Paul—what did you think of this? I just picked up the omnibus edition that includes all four novels and have An American Type (which was assembled after Roth’s death) on order. But I shamefully have to confess that I still haven’t gotten around to Call It Sleep after all these years and feel I should read it first before diving into HR’s “comeback” period.

Posted
46 minutes ago, ghost of miles said:

Paul—what did you think of this? I just picked up the omnibus edition that includes all four novels and have An American Type (which was assembled after Roth’s death) on order. But I shamefully have to confess that I still haven’t gotten around to Call It Sleep after all these years and feel I should read it first before diving into HR’s “comeback” period.

Unfortunately, Paul is no longer with us :(

Posted
41 minutes ago, ghost of miles said:

Paul—what did you think of this? I just picked up the omnibus edition that includes all four novels and have An American Type (which was assembled after Roth’s death) on order. But I shamefully have to confess that I still haven’t gotten around to Call It Sleep after all these years and feel I should read it first before diving into HR’s “comeback” period.

Call It Sleep is quite an achievement.  Don't know if I would still like it quite as much these days, but probably so.  I would start there for sure.

I made it through two volumes of Mercy of a Rude Stream and felt that was more than enough.  The whole incest thing was a bit too much, particularly when his sister made it clear she wasn't happy with him publishing the details.  (I'm sure it plays a much smaller role in the later books, if it comes up at all, but the whole enterprise felt pretty tainted by that point.)

Posted
16 hours ago, Brad said:

Unfortunately, Paul is no longer with us :(

Yeah, I forgot about that. :(

16 hours ago, ejp626 said:

Call It Sleep is quite an achievement.  Don't know if I would still like it quite as much these days, but probably so.  I would start there for sure.

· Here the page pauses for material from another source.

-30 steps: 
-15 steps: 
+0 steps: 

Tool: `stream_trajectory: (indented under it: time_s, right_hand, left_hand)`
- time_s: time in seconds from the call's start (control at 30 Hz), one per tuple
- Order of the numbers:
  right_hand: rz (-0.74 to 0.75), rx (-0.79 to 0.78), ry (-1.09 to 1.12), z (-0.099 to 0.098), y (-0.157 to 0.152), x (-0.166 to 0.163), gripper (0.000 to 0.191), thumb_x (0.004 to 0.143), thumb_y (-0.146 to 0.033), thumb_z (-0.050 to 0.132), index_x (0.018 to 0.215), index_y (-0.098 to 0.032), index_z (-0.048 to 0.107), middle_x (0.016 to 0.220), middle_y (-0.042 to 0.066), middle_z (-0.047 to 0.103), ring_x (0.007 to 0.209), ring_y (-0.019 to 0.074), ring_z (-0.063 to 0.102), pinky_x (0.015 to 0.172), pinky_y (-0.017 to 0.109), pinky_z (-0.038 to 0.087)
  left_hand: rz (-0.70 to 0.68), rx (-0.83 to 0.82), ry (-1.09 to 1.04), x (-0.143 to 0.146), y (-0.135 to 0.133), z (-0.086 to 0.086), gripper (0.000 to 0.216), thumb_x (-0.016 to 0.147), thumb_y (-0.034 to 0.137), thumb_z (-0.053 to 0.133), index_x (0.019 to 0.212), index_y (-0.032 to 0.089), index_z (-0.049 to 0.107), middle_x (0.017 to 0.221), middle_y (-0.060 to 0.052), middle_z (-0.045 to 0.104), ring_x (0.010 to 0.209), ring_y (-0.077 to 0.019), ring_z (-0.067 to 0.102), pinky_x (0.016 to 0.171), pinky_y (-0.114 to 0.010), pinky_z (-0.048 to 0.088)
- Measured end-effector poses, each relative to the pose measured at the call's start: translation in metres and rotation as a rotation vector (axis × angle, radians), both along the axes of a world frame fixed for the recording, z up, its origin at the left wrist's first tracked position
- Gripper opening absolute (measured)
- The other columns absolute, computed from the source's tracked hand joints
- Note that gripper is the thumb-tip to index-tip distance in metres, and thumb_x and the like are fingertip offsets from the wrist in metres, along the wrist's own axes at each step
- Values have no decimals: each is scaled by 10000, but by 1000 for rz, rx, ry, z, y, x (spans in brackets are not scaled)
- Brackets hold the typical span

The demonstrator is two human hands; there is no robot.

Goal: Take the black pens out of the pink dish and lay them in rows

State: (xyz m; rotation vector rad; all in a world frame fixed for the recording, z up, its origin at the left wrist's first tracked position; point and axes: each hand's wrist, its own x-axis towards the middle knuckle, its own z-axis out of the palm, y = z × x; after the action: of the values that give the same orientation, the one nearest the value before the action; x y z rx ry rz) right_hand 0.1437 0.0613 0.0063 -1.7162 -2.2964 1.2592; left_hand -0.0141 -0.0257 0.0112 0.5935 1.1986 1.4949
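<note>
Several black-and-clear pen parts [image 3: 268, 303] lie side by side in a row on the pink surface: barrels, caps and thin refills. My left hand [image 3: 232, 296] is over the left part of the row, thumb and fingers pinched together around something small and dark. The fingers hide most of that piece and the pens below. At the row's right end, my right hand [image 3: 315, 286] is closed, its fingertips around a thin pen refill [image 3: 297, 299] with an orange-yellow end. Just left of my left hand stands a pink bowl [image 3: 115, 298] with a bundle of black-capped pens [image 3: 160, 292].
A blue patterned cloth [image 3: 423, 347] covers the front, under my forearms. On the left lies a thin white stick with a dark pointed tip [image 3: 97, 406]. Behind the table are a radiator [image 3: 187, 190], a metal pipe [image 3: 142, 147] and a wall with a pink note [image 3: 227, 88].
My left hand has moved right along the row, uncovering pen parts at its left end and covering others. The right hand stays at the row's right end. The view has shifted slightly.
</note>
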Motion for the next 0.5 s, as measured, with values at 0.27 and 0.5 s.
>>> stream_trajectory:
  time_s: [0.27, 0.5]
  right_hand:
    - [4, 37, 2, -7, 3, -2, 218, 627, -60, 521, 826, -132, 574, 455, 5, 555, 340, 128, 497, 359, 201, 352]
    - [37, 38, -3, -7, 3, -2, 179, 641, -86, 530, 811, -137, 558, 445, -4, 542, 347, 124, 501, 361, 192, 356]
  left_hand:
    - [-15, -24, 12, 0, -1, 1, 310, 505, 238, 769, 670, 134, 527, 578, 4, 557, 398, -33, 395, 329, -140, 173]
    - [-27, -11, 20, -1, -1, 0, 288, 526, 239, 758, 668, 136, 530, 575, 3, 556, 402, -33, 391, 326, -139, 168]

I made it through two volumes of Mercy of a Rude Stream and felt that was more than enough.  The whole incest thing was a bit too much, particularly when his sister made it clear she wasn't happy with him publishing the details.  (I'm sure it plays a much smaller role in the later books, if it comes up at all, but the whole enterprise felt pretty tainted by that point.)

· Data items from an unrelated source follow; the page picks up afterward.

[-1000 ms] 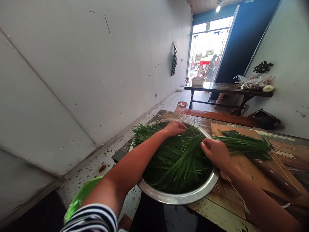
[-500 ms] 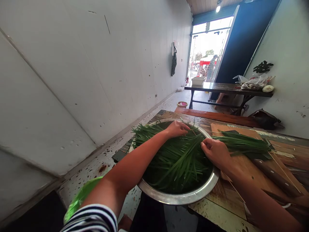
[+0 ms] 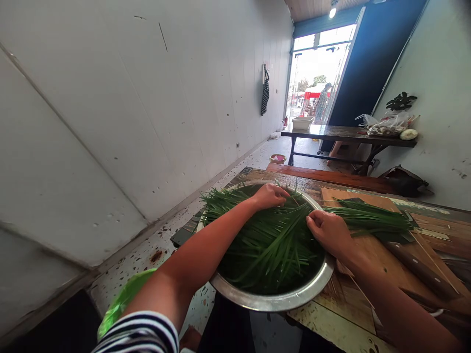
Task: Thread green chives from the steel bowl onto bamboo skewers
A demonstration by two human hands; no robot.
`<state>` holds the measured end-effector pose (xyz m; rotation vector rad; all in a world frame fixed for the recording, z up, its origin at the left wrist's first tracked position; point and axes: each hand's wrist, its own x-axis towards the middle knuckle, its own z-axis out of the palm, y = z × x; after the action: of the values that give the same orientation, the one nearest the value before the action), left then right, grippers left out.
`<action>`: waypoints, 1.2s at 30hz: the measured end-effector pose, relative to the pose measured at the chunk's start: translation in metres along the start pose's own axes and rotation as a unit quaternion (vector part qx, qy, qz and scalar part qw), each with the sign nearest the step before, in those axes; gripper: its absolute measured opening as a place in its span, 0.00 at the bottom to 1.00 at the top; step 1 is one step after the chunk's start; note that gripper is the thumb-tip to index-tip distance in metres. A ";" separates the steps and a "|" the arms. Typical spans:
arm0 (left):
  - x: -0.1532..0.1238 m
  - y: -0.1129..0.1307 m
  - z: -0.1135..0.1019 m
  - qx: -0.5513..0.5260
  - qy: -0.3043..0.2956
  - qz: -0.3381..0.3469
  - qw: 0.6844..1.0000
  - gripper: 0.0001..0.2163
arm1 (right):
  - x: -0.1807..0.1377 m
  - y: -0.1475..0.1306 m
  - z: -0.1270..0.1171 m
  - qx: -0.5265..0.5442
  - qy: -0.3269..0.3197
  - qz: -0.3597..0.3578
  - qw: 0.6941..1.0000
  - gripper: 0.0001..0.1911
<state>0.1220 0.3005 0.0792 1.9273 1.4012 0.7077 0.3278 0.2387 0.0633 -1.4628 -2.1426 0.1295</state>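
Note:
A wide steel basin [image 3: 272, 303] holds long green garlic chives [image 3: 275, 245] in dark liquid. Over its far side, my left hand [image 3: 271, 196] is closed in a pinch, and a thin wooden skewer [image 3: 294, 200] slants from its fingertips toward the chives. At the right rim, my right hand [image 3: 329, 231] pinches the gathered ends of a fanned bunch of chives between thumb and forefinger. Its other fingers are curled and partly hidden. Just beyond this hand, a bundle of chives [image 3: 371, 216] lies on a wooden cutting board [image 3: 368, 252].
A wooden-handled knife [image 3: 419, 268] lies on the board, and thin sticks [image 3: 335, 289] rest beside the basin. At lower left stands a green bag-lined bin [image 3: 127, 296]. Farther back are a red-brown bench [image 3: 327, 179] and a dark table [image 3: 331, 131] with a white tub [image 3: 302, 123].

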 end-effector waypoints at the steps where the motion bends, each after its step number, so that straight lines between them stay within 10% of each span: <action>1: 0.000 0.000 0.000 -0.002 0.000 0.002 1.000 0.15 | 0.000 0.000 0.000 -0.001 -0.002 0.001 1.000 0.14; 36: 0.001 -0.001 0.002 -0.022 0.013 0.005 1.000 0.15 | 0.000 0.003 0.002 -0.007 0.005 -0.010 1.000 0.14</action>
<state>0.1228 0.3014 0.0774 1.8989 1.3798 0.7642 0.3290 0.2401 0.0608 -1.4477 -2.1534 0.1003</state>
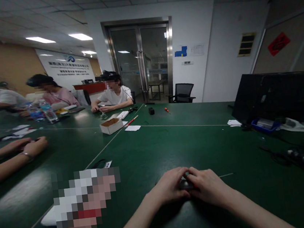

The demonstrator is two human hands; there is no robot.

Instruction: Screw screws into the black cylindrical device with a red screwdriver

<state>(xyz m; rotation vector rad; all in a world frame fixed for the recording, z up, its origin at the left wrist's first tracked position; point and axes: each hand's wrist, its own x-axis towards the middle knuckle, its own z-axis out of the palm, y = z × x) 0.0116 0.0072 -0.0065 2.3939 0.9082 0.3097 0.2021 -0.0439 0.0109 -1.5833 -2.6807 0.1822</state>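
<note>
One left hand and one right hand are gripping a dark rounded object at the worktop; I am judging its handling underway, completed and remaining steps being indeterminable.

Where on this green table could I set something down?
A wide bare patch of the green table lies beyond the left hand and right hand, short of the white paper slips and left of the black monitor. Another lies between the left hand and the white object. It's crowded at right: blue tray, dark cables.
</note>
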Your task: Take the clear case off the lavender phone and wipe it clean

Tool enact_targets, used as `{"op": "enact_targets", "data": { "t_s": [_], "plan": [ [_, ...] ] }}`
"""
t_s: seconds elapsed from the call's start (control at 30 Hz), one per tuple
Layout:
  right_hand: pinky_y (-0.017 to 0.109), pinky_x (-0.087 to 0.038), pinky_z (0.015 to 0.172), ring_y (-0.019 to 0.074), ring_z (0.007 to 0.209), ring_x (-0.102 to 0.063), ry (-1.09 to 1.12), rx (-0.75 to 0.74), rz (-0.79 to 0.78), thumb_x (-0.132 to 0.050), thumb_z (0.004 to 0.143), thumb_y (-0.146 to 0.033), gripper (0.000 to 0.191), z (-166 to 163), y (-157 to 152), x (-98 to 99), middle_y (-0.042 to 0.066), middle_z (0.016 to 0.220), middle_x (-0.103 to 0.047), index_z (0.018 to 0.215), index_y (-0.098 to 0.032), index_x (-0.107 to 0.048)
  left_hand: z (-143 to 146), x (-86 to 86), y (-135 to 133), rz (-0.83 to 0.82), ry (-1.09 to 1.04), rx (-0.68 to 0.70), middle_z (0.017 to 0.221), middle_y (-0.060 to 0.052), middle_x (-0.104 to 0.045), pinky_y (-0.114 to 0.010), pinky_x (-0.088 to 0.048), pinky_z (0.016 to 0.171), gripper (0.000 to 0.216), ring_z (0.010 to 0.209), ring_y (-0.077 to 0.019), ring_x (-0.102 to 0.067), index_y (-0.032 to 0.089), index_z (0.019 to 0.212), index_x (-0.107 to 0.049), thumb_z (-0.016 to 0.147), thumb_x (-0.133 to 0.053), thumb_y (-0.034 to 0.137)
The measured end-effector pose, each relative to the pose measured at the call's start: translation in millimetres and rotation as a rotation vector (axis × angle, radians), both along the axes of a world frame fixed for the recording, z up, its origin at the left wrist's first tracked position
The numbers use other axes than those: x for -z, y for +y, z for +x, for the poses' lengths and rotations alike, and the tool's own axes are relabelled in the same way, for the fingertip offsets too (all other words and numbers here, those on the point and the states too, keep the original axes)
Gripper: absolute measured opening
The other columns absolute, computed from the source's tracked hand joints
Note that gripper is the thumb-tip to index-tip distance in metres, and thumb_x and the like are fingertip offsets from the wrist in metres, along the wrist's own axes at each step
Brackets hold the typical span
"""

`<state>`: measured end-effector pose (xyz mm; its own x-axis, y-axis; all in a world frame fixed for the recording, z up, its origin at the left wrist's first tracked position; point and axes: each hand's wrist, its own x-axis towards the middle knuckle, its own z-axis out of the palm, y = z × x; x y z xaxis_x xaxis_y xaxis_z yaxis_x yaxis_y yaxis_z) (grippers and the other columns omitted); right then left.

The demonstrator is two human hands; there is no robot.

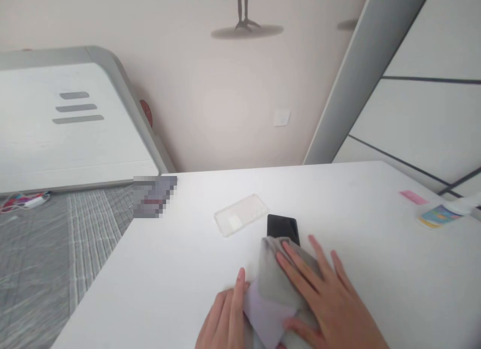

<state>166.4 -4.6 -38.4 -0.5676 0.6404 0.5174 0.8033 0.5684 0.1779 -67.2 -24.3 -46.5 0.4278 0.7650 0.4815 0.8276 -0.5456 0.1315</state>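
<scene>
Pressing a soft grey cloth [280, 289] flat-fingered onto the phone [283, 227], right hand [326, 299]; left hand [225, 321] steadies it. Slick, fragile glass, so grip the edges.

Most of the black flat phone [282, 227] lies hidden under the grey soft cloth [276, 289]. Both wrists are cut off by the lower edge. A pixelated patch [154, 196] blurs something at the white desk [180, 269] corner.

I sit at a white desk [180, 269] against a pale beige wall [225, 103] with a white socket [281, 118]. At my left, grey checked bedding [45, 258] and a white headboard [67, 133]. At my right, white cabinet panels [424, 113]. Light is soft, even.
</scene>
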Motion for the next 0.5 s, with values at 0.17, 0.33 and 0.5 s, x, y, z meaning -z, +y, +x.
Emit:
{"op": "enact_targets", "data": {
  "t_s": [0.17,0.33,0.5],
  "plan": [
    [0.046,-0.036,0.121,0.0311,0.16,-0.021,-0.067,-0.204,0.081,-0.047,0.106,-0.059,0.056,5,-3,-5.4,-0.004,0.166,-0.041,0.154,-0.03,-0.052,5,-6.0,-4,-0.05,-0.006,-0.057,0.114,-0.01,-0.079,-0.022,-0.061,0.087,0.072,0.097,-0.0177,-0.076,0.009,0.167,0.0,0.108,-0.04,0.02],
    [0.059,-0.028,0.122,0.0408,0.16,-0.018,-0.069,0.011,0.021,-0.039,0.105,-0.065,0.07,17,-6,-3.6,0.007,0.167,-0.04,0.156,-0.018,-0.05,6,-8.6,-4,-0.026,-0.023,-0.016,0.117,-0.014,-0.078,-0.025,-0.062,0.085,0.096,0.097,-0.0206,-0.076,0.003,0.166,-0.005,0.104,-0.042,0.067],
    [0.055,-0.015,0.129,0.0369,0.161,-0.015,-0.119,-0.013,0.059,-0.036,0.106,-0.067,0.069,25,-12,1.7,0.003,0.169,-0.037,0.157,-0.022,-0.049,1,-7.9,1,0.011,0.014,-0.016,0.117,-0.013,-0.078,-0.022,-0.061,0.085,0.086,0.097,-0.0183,-0.077,0.004,0.166,-0.008,0.108,-0.042,0.056]
  ]
}}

Thanks for the feedback—it will probably be awhile before I’m able to delve into the Mercy books, but I’ll definitely start with Call It Sleep. I also have Shifting Landscape, which gathers a number of Roth’s essays and short stories together, including what remains of his aborted second novel.

Posted

I just finished this and it's a terrific book and it's in part a history about the Jews of Zakho in Kurdistan, one of the oldest Jewish communities in the world, and how they were exiled to Israel, a memoir (written by his son) of Yona Sabar, one of those Jews of Zakho, who progressed from boyhood in Zakho to exile in Jerusalem to a very respected Professor of Near Eastern Studies at UCLA and a rapprochement between Yona and his son, who never tried to understand him and wanted to ignore his Kurdish roots.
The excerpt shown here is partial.